### Exercise directions
Report how many lines in the data include "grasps", with the number as the only reply.

### Records for processing

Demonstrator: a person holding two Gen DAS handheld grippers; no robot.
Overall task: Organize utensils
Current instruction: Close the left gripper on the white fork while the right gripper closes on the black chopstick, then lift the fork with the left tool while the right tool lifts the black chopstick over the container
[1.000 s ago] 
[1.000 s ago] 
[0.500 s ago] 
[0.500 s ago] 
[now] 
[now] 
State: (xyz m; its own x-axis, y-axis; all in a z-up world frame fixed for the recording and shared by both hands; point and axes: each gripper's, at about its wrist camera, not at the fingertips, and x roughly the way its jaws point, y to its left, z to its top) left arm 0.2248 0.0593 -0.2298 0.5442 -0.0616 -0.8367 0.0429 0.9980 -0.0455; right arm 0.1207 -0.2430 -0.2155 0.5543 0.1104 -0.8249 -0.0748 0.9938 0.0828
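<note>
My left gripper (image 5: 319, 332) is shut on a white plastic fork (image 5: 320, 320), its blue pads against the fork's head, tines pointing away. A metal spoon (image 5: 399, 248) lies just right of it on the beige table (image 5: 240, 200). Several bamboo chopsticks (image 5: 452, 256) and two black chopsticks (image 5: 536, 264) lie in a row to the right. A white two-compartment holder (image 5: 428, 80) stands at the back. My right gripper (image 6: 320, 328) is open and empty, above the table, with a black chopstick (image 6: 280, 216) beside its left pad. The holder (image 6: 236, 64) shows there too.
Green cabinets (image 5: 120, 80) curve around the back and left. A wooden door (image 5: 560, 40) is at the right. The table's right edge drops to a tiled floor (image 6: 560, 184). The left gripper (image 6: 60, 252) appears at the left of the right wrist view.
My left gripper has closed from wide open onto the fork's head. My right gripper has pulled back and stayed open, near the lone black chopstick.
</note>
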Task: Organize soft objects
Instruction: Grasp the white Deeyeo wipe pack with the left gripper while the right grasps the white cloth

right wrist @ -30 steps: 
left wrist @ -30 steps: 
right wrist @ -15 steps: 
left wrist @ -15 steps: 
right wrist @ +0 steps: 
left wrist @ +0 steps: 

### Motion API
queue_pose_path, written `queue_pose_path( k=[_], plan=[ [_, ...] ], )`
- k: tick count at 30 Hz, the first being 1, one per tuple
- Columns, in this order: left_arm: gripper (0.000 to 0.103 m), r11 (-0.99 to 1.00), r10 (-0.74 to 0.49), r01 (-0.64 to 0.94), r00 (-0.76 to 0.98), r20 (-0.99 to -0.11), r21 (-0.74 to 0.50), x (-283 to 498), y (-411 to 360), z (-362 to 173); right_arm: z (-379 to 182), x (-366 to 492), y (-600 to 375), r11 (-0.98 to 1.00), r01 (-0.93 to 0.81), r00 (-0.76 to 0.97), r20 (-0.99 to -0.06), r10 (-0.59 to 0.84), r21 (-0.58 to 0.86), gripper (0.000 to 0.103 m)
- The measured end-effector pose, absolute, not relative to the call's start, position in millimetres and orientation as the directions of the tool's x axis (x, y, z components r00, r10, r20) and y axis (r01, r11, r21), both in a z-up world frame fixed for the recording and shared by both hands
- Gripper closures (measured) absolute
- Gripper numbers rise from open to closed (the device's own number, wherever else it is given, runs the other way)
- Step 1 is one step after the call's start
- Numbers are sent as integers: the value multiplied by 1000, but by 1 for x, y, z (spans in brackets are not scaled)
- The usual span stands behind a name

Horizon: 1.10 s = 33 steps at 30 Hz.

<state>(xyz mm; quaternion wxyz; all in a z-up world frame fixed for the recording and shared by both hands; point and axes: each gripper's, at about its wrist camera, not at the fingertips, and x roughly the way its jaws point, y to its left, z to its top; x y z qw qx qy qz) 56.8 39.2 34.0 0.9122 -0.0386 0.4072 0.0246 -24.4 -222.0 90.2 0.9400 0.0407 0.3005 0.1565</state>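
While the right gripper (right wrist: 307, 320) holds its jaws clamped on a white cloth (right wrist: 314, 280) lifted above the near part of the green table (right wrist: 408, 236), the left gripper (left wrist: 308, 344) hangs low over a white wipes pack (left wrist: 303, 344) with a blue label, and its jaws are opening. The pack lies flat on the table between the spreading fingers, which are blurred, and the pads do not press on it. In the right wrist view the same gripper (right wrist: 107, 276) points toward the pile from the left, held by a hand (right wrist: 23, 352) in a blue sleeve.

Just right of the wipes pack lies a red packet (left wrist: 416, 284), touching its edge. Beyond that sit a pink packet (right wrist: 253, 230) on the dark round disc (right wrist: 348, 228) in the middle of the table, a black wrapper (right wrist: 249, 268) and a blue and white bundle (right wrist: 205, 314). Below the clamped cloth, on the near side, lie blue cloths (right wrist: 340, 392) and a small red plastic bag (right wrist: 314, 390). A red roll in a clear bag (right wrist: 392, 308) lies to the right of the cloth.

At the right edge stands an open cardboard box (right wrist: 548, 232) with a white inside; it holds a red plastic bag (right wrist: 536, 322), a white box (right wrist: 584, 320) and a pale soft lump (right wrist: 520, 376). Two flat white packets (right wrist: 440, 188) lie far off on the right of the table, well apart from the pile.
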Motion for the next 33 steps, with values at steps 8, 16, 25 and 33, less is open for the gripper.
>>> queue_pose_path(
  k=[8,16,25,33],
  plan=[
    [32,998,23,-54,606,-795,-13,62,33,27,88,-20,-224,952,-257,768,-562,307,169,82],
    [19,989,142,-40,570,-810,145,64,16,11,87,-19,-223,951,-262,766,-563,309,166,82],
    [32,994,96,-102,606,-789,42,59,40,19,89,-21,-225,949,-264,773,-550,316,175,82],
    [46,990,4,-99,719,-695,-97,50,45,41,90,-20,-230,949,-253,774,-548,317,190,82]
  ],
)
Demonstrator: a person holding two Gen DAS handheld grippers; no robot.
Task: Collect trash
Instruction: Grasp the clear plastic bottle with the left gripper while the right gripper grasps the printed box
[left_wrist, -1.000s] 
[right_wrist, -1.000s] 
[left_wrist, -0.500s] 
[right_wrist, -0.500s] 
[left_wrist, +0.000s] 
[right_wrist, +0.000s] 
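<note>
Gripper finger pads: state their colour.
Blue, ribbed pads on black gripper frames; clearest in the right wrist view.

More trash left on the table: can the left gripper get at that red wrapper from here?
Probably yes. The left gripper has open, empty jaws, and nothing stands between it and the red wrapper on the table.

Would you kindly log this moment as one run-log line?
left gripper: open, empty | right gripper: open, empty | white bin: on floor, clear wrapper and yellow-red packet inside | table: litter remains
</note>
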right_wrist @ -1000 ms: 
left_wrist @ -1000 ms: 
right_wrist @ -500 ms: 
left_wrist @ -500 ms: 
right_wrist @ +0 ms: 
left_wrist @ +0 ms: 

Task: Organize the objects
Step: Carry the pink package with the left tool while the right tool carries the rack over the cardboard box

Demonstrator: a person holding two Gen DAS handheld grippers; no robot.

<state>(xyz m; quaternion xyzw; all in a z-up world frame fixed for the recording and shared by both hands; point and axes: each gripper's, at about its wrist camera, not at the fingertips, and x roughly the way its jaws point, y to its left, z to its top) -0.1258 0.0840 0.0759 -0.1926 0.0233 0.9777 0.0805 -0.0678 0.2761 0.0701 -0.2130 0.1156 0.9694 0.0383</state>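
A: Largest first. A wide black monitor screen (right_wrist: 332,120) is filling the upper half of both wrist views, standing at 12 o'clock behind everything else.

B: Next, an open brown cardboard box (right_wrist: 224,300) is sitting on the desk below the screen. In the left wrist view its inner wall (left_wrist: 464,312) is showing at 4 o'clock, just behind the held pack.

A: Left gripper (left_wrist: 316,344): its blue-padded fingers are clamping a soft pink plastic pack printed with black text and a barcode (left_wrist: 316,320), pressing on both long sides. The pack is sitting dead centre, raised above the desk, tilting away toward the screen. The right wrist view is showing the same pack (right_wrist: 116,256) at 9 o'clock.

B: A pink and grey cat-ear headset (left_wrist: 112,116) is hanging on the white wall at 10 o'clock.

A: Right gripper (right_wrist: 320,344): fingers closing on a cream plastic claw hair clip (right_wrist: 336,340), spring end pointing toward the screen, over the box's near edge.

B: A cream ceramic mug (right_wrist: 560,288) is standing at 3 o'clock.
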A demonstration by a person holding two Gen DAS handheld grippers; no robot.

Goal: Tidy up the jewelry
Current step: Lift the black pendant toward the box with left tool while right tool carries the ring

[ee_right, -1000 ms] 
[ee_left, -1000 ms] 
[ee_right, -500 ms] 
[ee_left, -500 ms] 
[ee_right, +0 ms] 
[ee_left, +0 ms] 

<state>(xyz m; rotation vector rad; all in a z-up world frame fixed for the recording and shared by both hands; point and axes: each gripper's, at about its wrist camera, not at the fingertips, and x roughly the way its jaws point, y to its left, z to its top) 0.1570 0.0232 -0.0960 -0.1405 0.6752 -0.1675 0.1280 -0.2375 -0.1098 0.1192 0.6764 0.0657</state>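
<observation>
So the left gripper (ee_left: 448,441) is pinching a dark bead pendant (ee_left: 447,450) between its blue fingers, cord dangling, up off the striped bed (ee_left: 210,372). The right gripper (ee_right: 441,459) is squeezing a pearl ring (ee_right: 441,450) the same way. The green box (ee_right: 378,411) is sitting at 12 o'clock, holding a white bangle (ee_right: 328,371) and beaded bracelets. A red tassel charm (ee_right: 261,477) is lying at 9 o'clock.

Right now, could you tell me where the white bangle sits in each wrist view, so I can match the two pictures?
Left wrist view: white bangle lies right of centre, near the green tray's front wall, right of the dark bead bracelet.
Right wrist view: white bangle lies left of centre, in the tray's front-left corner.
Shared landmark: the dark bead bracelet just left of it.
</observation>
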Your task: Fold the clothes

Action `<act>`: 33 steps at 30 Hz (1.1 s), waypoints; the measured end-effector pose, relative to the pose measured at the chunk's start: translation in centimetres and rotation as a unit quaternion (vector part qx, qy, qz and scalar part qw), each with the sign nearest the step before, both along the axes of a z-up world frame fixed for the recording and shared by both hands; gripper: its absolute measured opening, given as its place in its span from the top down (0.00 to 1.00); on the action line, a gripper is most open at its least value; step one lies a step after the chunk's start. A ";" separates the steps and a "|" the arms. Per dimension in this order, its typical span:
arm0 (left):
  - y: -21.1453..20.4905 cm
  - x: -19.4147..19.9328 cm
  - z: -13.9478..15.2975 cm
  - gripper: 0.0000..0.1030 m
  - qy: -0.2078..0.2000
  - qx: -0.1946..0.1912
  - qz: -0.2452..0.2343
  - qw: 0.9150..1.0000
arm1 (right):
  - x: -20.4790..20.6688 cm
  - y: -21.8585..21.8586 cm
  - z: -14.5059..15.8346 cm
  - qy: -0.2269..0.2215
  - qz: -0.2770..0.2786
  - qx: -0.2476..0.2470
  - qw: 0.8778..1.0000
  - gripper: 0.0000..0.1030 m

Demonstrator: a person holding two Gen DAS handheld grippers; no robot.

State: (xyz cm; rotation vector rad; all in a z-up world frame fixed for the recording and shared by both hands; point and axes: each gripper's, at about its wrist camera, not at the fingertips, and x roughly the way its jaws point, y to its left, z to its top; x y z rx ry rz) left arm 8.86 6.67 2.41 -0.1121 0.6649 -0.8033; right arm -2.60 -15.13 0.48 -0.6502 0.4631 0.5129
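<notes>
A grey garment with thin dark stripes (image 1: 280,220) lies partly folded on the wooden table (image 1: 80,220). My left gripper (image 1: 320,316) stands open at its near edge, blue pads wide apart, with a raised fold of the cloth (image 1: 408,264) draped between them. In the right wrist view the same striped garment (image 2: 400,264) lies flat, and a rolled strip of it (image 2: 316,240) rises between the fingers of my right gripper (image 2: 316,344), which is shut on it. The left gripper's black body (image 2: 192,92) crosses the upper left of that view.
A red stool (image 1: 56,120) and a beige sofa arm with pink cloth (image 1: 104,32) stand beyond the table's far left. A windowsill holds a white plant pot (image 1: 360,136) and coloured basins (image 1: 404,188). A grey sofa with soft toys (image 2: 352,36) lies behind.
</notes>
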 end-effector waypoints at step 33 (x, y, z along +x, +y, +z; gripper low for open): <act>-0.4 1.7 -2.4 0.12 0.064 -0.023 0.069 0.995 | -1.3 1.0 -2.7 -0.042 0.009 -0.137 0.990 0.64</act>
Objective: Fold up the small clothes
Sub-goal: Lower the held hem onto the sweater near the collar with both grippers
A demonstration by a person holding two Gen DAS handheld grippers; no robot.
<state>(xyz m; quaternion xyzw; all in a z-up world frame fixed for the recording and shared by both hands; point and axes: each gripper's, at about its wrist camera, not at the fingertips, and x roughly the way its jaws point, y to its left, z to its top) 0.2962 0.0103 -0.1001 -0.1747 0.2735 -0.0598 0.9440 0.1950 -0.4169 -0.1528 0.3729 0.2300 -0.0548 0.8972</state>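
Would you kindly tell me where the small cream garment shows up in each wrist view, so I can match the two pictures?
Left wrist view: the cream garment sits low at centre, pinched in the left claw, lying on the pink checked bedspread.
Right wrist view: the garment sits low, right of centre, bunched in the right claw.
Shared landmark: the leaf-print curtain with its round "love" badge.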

### Answer to the problem
2